The overheard phone conversation

The couple on the third floor were rather noisy. The whole building heard them and wondered if the young people knew they could be heard. This morning their maid left the door open as she ran after the garbage collector – on Mondays the regular collector, who collected the garbage from each flat daily, had his day off. The young man was on the phone with his mother, it seemed, and he appeared to be rather annoyed with her. A long and exasperated conversation floated down to the interested recipients downstairs each of who had a unique take on the mother-son exchange.




Since the man’s mother was known to be a widow and an artist, Mrs Rai of 2A had never really approved of her. She had never actually met the lady in question but Mrs Singha of the flat opposite, 2B, had, and said that she hadn’t known what to say to a woman who smoked like a chimney all evening. That, sniffed Mrs Rai, really said it all, didn’t it? Everybody knew what smoking did to a woman’s body and new studies were featured in the papers every day describing the effects in ghastly detail. So it was only to be expected that a woman like that would exasperate her son.

Mind you, the young couple’s maid would have stood witness to the less than respectful tone the young man frequently saw fit to adopt with his mother. She was sure, too, that the son and daughter-in-law sat around drinking with the mother when she came to visit them: the young daughter-in-law’s glasses always had her favourite shimmery lipsticks pasted on the rim while the mother-in-law’s, naturally, smelt strongly of the cigarette she delicately balanced between her fingers as she drank. Really, they were pleasant enough to work for, but it was not at all the kind of thing she would want her own mother or mother-in-law to know about!

The young man had been standing for nearly a quarter of an hour as he and his mother appeared to be discussing – arguing over? – a male of some kind. It could be a reference to a prospective suitor for a relative although Mrs Singha suspected it was more likely to be a boyfriend of the mother’s. Things had come to a fine pass when a woman discussed her private life with a grown up, married son!

Speculations ran rife as the man mentioned babies – was the suitor in question a divorcĂ©? Surely infant children should have stayed with the mother? Was the young man’s mother dating a younger man? Mrs Singha’s teenage daughter giggled and whispered that there was a new term for that these days, that such women were called cougars. She wasn’t sure how to pronounce the word though. Was it ‘cow-gaar’ or ‘coo-ger’?
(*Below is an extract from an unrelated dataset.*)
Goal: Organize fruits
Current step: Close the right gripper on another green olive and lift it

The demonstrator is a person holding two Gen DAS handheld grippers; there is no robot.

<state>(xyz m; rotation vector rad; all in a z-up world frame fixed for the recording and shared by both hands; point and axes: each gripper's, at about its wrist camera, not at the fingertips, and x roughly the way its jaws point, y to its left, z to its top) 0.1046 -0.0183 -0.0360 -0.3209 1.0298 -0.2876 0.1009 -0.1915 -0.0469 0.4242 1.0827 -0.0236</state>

The show came to an abrupt end as the young man's wife called him inside for something and the maid finally closed the door. The residents of 63/1/B/4, Lake Gardens, reluctantly went back to their morning duties with their curiosity unsatisfied. Later however, as the third floor maid finally left the building, Mrs Rai managed to snatch a moment to ask her what that had all been about. As it turned it, the young male in question was a prospective soulmate of neither the young man’s mother nor of any relative of theirs; what he was, was a dog the couple were considering adopting from the SPCA. And far from egging them on with something that was so patently unsafe, his mother had been urging them to adopt a pedigree puppy from a reputed breeder instead. The maid grimaced at the thought of a stray dog in the flat but admitted that since the third floor only had the one large flat with its comfortable terrace, perhaps a dog would be possible to tolerate after all.